布がふわふわになり、いい香りが漂う―。柔軟剤のイメージだ。大型店やドラッグストアなどでは、さまざまな種類の柔軟剤が並び、家庭で洗濯に使う人も多い。だが、この香りに悩む人もいる。化学物質過敏症(CS)。頭痛、吐き気、めまいなど体調が悪くなり、「香害」に苦しんでいる。
「eco lifeあづみの」は、CSに悩む本人や家族が、2022年2月に発足させた。現在メンバーは11人で、症状はそれぞれ違う。根本的な治療が見つからない中、学び合い、心のつながりを大切にしている。
生活の中には化学物質を使った製品があふれる。代表の濵綾子さん(44、安曇野市豊科南穂高)は「化学物質とは何か、それによって何が起きているか知ってほしい」と力を込める。
心寄り添い理解ある世の中に
2月20日。化学物質過敏症(CS)の当事者や家族、支援者などでつくる「eco lifeあづみの」はオンラインで、勉強会を開いた。講師は、松本大人間健康学部健康栄養学科の矢内和博准教授(51)だ。
矢内准教授は「無農薬無化学肥料が野菜の本来の姿だが、高価格ということもあり、なかなか広がらない。安定供給できるしくみを」などと話した。参加者からは、柔軟剤、特にマイクロカプセル(微小なプラスチック容器)を使ったものについて触れ、「マイクロカプセルは人から人、人から物に移り、においを放ち続けることが問題。水道水からも、スーパーに並ぶ野菜からもにおってくる」といった声が出た。
代表の濵綾子さんは、岡谷市で暮らしていた2015年、体調に異変を感じた。夫と飲食店を営んでいたが、お客の使う柔軟剤や合成洗剤の香りを吸い込むと呼吸困難になった。添加物の入った食品を食べると、胃腸の調子が悪くなった。
目の前が真っ暗になる、思考が回らず言葉が出なくなるなど症状が悪化して接客が続けられず20年、安曇野市三郷小倉に移住した。9月にはCSと診断され、岡谷市で実施した大規模な除草剤散布が原因ではないかと言われたという。
移住後、さらに体調が悪化。3カ月は寝たきり状態だった。リンゴ農家の農薬や除草剤が原因だったといい、22年3月、現在地に移ってから、体調が改善してきた。

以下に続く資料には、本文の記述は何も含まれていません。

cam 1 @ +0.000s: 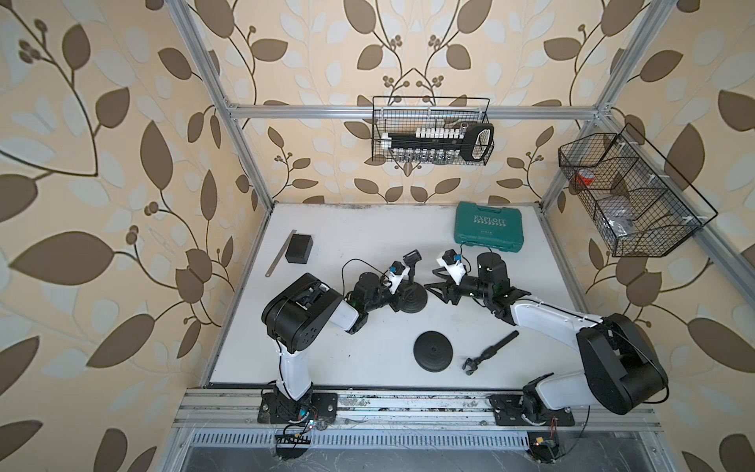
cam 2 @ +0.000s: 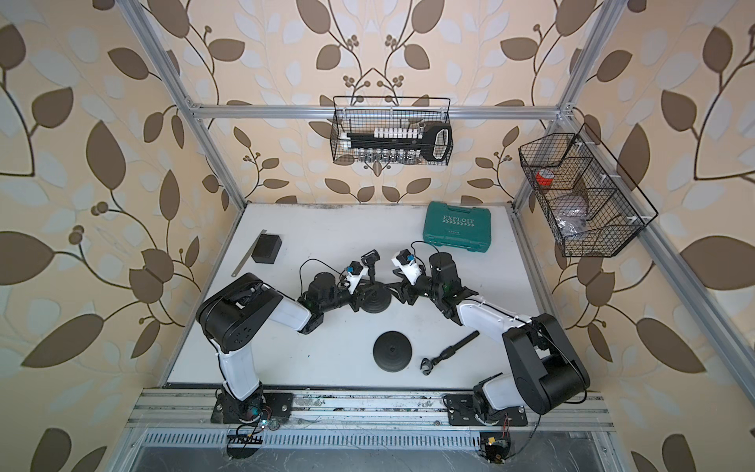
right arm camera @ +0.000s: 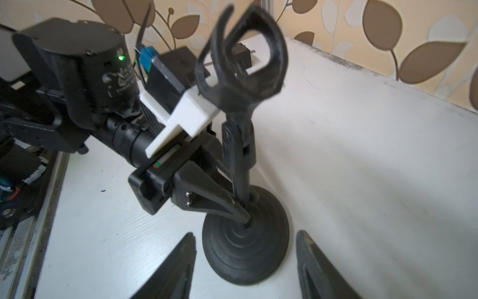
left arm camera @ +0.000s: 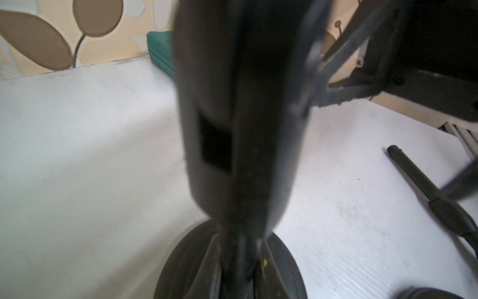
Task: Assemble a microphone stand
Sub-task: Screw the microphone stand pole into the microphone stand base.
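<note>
1. Black left hand (right arm camera: 241,210): clenched on the pole (right arm camera: 240,178) low down, just above the round base (right arm camera: 245,248).
2. Black stand, mid-worktop (cam 1: 347,245): pole upright in its base, microphone clip (right arm camera: 243,59) on top; long axis vertical.
3. Black right hand (cam 1: 435,293): jaws apart, empty, flanking that base without touching it.
4. Loose round base (cam 1: 433,350): flat, toward the front edge.
5. Loose pole with clip (cam 1: 490,349): lying diagonally beside the loose base, plain end pointing toward the right arm, which is nearer; likely the next pick.
</note>
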Action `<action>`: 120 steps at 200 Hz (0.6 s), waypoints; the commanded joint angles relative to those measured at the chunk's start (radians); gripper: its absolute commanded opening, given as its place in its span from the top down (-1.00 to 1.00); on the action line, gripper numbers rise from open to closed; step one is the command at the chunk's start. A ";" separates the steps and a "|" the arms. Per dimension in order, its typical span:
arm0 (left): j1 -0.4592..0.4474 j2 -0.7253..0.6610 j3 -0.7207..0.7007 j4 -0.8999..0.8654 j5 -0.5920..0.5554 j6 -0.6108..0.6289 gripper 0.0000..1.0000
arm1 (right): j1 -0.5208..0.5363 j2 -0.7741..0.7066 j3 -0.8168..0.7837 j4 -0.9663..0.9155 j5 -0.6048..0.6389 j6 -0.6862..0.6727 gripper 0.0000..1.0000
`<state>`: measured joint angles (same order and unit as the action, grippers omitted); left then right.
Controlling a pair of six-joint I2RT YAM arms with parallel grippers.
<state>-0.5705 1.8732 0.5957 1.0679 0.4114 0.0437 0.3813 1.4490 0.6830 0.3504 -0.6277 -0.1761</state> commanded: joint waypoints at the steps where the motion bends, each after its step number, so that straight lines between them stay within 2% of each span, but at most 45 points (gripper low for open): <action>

だが、人混みには全く出られない。人と会うこともきつい。回覧板は化学物質が付着しているために受け取れない。外から香りや化学物質が入ってくるため、風向きを考えて窓を開けるなど、不都合は多い。洗剤や柔軟剤、シャンプー、農薬、化粧品―など、化学物質は多くのものに含まれており、除去して暮らす難しさも感じる。
治療法はと尋ねると、「規則正しい生活。朝日を浴びて、軽く運動して汗をかくと、至ってシンプル。免疫力を上げることが大切」と濵さん。
CSは誰でもなる病気という。「eco lifeあづみの」は共に学び、心のつながりを持つことで、孤立感や疎外感など心の苦しみを、少しでも軽くしようと活動する。CSに悩む人がいること、その症状を知ってもらうことも目的だ。「理解することがCSに悩む人を増やさないことにつながる」
昨年6月には、近くに約2000平方メートルの畑を借り、「カナリアファーム」と名付けた。本当に安全な野菜を育て、命の循環を感じてもらうためだ。「無農薬無化学肥料で育てた野菜を食べることで、体調も良くなった」と濵さん。自家用菜園をしたい人を募集している。合成洗剤、柔軟剤を使っていないことが条件だ。
濵さんは「化学物質があふれている中、ナチュラルな製品を使うことは、空気、水を汚さず地球環境を守ることにつながる。せっけんを使うなど、暮らしを少しでもシフトしてもらえれば」と話している。eco lifeあづみの(メールshiawasena.te@gmail.com)
【化学物質過敏症】過去にかなり大量の化学物質に一度、さらされたり、長期間慢性的に化学物質にさらされたりした後、非常に微量の化学物質に触れた際に見られる不快な症状。頭痛、吐き気、めまい、動悸(どうき)、呼吸困難、全身のだるさなどの症状がある。柔軟剤、洗剤、芳香剤、防虫剤、農薬、住宅建材などが原因となる。